● What is being asked: The pictures in the listing below are to be skipped, while the lines between the line holding "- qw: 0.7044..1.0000" and the line holding "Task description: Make", inclusive, are to be output exactly.
==============================
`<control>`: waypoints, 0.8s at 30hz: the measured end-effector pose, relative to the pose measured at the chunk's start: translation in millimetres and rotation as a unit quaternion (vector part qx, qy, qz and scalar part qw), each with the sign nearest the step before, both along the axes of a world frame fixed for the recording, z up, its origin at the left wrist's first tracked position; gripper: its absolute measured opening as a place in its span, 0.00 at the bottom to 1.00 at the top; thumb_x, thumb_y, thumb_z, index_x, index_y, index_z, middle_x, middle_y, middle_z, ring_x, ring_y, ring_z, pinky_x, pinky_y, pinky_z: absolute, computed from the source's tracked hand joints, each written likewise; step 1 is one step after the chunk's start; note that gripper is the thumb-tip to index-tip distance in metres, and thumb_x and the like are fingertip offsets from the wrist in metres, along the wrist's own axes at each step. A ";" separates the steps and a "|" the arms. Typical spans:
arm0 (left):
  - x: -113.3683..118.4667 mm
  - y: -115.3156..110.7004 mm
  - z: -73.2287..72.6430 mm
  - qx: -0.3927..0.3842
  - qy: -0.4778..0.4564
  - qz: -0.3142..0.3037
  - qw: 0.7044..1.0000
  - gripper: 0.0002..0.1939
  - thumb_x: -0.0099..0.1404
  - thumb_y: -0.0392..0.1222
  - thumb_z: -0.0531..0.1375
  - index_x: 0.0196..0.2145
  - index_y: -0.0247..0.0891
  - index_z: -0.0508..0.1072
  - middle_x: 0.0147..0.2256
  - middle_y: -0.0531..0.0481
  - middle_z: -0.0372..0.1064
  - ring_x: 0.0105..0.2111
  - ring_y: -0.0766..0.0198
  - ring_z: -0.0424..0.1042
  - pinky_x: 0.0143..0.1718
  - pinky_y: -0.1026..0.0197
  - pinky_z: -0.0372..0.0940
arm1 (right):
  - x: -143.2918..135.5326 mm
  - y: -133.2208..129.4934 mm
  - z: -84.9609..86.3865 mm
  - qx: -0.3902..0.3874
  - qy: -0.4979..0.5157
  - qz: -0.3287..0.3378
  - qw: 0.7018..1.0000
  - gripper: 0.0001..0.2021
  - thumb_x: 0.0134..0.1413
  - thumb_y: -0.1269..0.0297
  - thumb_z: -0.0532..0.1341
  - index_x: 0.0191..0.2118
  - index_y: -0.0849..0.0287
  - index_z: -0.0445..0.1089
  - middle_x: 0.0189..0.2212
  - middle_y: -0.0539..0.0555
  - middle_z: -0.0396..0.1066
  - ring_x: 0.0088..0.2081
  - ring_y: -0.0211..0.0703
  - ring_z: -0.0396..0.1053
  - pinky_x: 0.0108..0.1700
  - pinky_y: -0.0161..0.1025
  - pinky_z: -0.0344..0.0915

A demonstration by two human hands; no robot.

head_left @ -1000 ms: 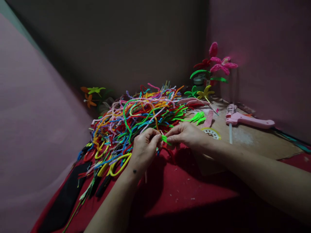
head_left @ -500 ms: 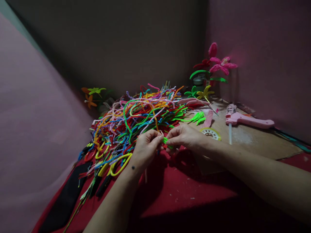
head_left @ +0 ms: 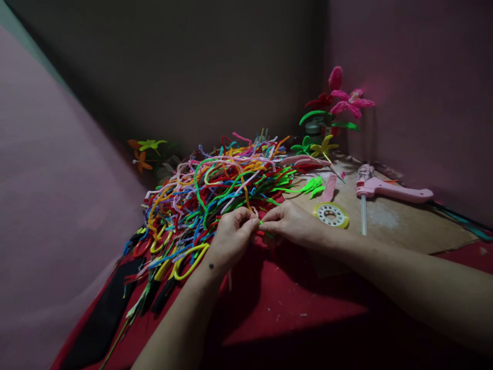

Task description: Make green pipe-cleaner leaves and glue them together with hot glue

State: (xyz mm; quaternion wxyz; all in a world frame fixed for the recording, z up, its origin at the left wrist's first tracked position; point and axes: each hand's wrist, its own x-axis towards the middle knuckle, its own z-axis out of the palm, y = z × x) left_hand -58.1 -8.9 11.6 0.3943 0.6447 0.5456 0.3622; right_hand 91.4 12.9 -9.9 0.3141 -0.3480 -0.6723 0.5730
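A small bright green fuzzy piece [head_left: 261, 224] shows between my fingertips, mostly covered by them. My left hand [head_left: 235, 234] pinches it from the left, and my right hand [head_left: 289, 223] pinches it from the right; the fingertips of both nearly meet. A pale pink strand shows just above my left fingertips. Behind my hands lies a big tangled heap of coloured pipe cleaners [head_left: 223, 180]. Bright green fuzzy leaves [head_left: 313, 186] rest on the board beyond my right hand.
A pink glue gun [head_left: 400, 190] and a yellow-and-white tape roll [head_left: 331, 215] lie on the brown board [head_left: 416, 228]. Fuzzy pink flowers [head_left: 352, 103] stand at the back right. Yellow-handled scissors [head_left: 190, 262] and a black flat object [head_left: 103, 313] lie left on the red cloth [head_left: 285, 318].
My right hand has shifted and its fingers have closed further over the green piece, so less of it shows. More of the tape roll is visible.
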 end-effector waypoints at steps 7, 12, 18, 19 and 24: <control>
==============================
● Task response:
  - qw: 0.7044..1.0000
  - gripper: 0.0002..0.1939
  - thumb_x: -0.0099..0.1404
  - thumb_y: -0.0392..0.1222
  - thumb_z: -0.0531..0.1375
  - index_x: 0.0196..0.2145
  - index_y: -0.0247..0.0891
  - index_z: -0.0508..0.1072
  - middle_x: 0.0147..0.2256
  - middle_y: -0.0531..0.0481
  - middle_z: -0.0372..0.1064
  - ring_x: 0.0105..0.2111
  - ring_y: -0.0766..0.0198
  - ring_z: -0.0424..0.1042
  - pinky_x: 0.0143..0.1718
  - pinky_y: -0.1026..0.0197
  - pinky_z: -0.0372..0.0940
arm1 (right):
  - x: -143.2918..135.5326 mm
  - y: -133.2208..129.4934 mm
  - z: -84.9609..86.3865 mm
  - qx: -0.3902..0.3874
  - qy: -0.4979..0.5157
  - qz: -0.3287..0.3378
  - qw: 0.7018..1.0000
  - gripper: 0.0001..0.2021
  - thumb_x: 0.0134..0.1413
  - thumb_y: -0.1269..0.0297
  - thumb_z: -0.0532..0.1341
  - index_x: 0.0191..0.2118
  - index_y: -0.0849..0.0287
  - index_z: -0.0445..0.1089
  - middle_x: 0.0189..0.2212
  - middle_y: -0.0539..0.0555
  - middle_z: -0.0396..0.1066
  - ring_x: 0.0088..0.2081
  - ring_y: -0.0211..0.0703
  - ring_z: -0.0396..0.1053
  - pinky_x: 0.0108..0.1700
  - pinky_y: -0.0161..0.1025
  - pinky_z: -0.0344..0.0915

A demonstration by two human hands; no robot.

head_left @ -1000 ms: 
head_left @ -500 ms: 
head_left @ +0 ms: 

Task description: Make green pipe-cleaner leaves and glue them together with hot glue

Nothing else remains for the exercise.